I was really excited to read Google’s announcement of LiteRT-LM, their new inference runtime for running large language models directly on devices like Chrome, Chromebooks, and even Pixel Watches. (Google Developers Blog) The idea is to enable powerful AI features (summarization, chat, smart replies, etc.) without needing to call a remote server — so everything happens locally, with low latency, better privacy, and no per-API costs.
What I found especially interesting is how LiteRT-LM handles real technical challenges that I ran into myself. Recently I tried building a Chrome extension using Transformers.js — Hugging Face’s browser-based ML library that lets you run transformer models directly in the browser.

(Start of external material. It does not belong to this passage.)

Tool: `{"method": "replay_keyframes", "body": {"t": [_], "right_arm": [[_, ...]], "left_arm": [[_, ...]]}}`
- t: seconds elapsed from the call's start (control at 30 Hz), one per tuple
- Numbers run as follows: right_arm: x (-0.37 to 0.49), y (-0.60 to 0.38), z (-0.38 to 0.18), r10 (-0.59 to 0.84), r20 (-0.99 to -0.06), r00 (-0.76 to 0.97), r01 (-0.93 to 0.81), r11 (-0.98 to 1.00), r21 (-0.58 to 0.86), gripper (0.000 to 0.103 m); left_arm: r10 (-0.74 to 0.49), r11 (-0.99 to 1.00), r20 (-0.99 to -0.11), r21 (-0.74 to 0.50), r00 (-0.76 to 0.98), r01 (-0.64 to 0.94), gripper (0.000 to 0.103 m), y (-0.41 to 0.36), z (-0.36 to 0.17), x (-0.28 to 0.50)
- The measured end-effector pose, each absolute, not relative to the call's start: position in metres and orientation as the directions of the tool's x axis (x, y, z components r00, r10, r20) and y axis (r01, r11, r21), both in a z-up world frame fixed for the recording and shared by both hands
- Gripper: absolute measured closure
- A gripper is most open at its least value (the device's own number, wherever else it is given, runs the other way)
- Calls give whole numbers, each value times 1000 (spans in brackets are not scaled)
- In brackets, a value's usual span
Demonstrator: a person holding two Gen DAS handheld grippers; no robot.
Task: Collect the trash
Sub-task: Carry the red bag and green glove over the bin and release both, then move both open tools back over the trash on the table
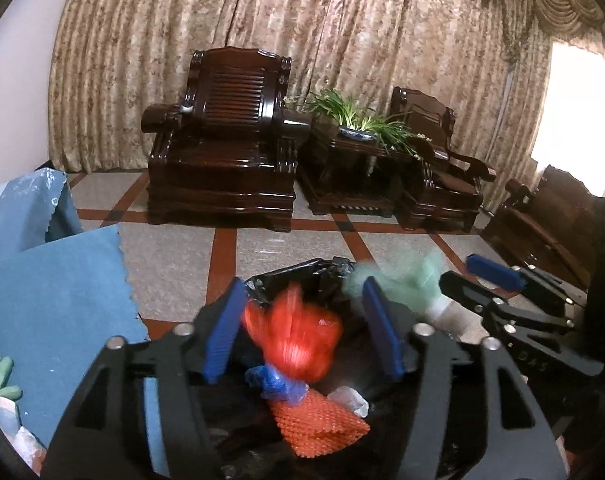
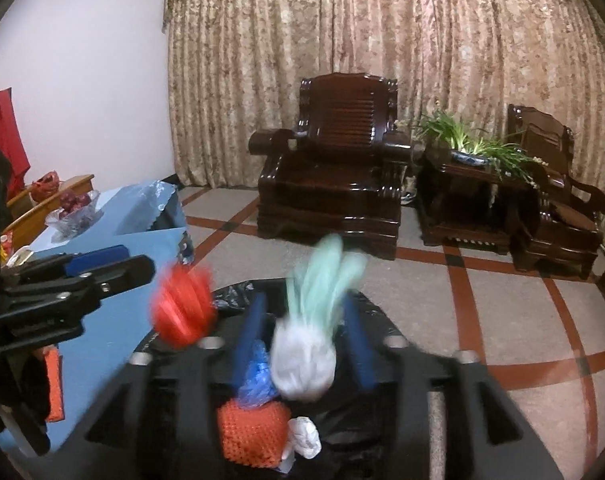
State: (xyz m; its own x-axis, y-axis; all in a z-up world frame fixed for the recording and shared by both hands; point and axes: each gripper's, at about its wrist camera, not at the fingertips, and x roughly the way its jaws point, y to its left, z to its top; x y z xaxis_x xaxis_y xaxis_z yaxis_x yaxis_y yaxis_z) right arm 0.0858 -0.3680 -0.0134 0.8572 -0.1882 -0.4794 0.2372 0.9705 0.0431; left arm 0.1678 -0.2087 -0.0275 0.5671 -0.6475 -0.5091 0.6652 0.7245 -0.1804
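Both my claws hang spread over the black bin bag (image 1: pixel 302 276): left claw (image 1: pixel 302 336) around a blurred red net (image 1: pixel 298 340), right claw (image 2: pixel 306 340) around a white-green bundle (image 2: pixel 306 356); grip uncertain. Dropping step, I judge; next, fetch tabletop (image 1: pixel 54 280) leftovers.

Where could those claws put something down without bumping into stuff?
The tiled floor between the black trash bag and the armchair lies bare. The blue tablecloth beside the left claw has open room. Inside the bag, it's crowded with trash.

Blurred red bag (image 1: pixel 298 332) between spread fingers (image 1: pixel 222 332)
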Motion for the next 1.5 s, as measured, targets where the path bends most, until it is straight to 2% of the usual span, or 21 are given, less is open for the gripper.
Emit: {"method": "replay_keyframes", "body": {"t": [0.07, 0.13, 0.23, 0.4, 0.8, 1.17, 1.37, 1.5], "right_arm": [[81, -369, -13, -201, -470, 859, 250, 967, 43, 41], [78, -369, -11, -213, -462, 861, 266, 963, 50, 26], [70, -367, -7, -215, -436, 874, 271, 960, 70, 14], [65, -352, 2, -195, -409, 892, 246, 966, 77, 6], [77, -279, 8, -53, -394, 917, 103, 989, 107, 6], [105, -178, -16, 135, -439, 888, -94, 989, 113, 6], [114, -125, -38, 206, -472, 857, -174, 979, 110, 7], [120, -96, -55, 238, -508, 828, -216, 971, 104, 12]], "left_arm": [[-642, 731, -505, -177, 577, 659, 32, -202, -27, 168], [-635, 739, -506, -175, 584, 651, 28, -194, -26, 168], [-623, 754, -497, -176, 605, 633, 19, -179, -20, 166], [-601, 785, -475, -199, 643, 586, 13, -145, -10, 162], [-419, 906, -474, -161, 774, 392, 13, -30, 1, 133], [-177, 984, -510, -90, 842, 152, 13, 90, -13, 108], [-95, 995, -535, -81, 840, 61, 13, 132, -27, 98], [-62, 997, -558, -72, 828, 27, 13, 147, -41, 94]]}}
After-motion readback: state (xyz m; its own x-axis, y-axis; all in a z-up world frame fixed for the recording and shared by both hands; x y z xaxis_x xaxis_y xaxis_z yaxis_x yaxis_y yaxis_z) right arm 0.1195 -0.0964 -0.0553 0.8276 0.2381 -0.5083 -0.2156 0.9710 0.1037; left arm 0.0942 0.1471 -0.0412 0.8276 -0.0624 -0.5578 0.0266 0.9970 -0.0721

I ended up crashing not just the browser, but the entire OS a few times, so I gave up. The memory requirements and execution model just weren’t stable enough for real browser environments.
Google’s approach is fundamentally different. LiteRT-LM splits work into an Engine/Session architecture: the Engine holds shared, heavy resources (base model, tokenizers) and Sessions handle task-specific state (context, LoRA adapters). They use smart tricks like copy-on-write KV caches and session cloning, so you don’t waste memory or recompute from scratch.
This architectural approach addresses exactly what made libraries like Transformers.js unstable in production browser environments. While Transformers.js is incredible for experimentation and works well for lighter models, running full language models reliably in browsers has been challenging due to memory constraints and browser security limitations.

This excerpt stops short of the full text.